(Task requirements): Because the lines must stay identical, write out the data without changing anything.

(Given material):
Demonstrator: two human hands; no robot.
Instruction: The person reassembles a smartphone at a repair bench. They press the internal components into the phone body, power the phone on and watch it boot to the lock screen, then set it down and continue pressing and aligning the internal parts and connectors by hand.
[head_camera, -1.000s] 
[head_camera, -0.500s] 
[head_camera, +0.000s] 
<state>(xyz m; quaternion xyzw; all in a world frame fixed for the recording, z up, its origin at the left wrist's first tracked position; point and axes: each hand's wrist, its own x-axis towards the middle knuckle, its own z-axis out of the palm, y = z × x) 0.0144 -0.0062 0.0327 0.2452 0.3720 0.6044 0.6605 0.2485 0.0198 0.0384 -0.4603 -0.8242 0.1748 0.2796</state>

(Written solution):
Demonstrator: two human hands; no robot.
Instruction: The person reassembles a smartphone at a repair bench. They press the internal components into the phone body, power the phone on and watch it boot to the lock screen, then set it down and continue pressing and aligning the internal parts and connectors by hand.
[head_camera, -1.000s] 
[head_camera, -0.500s] 
[head_camera, +0.000s] 
<state>(xyz m; quaternion xyzw; all in a world frame fixed for the recording, z up, its origin at the left wrist's first tracked position; point and axes: each hand's wrist, its own x-axis towards the middle knuckle, its own z-axis out of the palm, y = z × x) 0.0144 -0.0062 0.0327 0.2452 0.3720 0.6044 0.6605 0.2485 0.0198 0.0384 -0.4603 -0.8242 0.1748 0.2796</state>

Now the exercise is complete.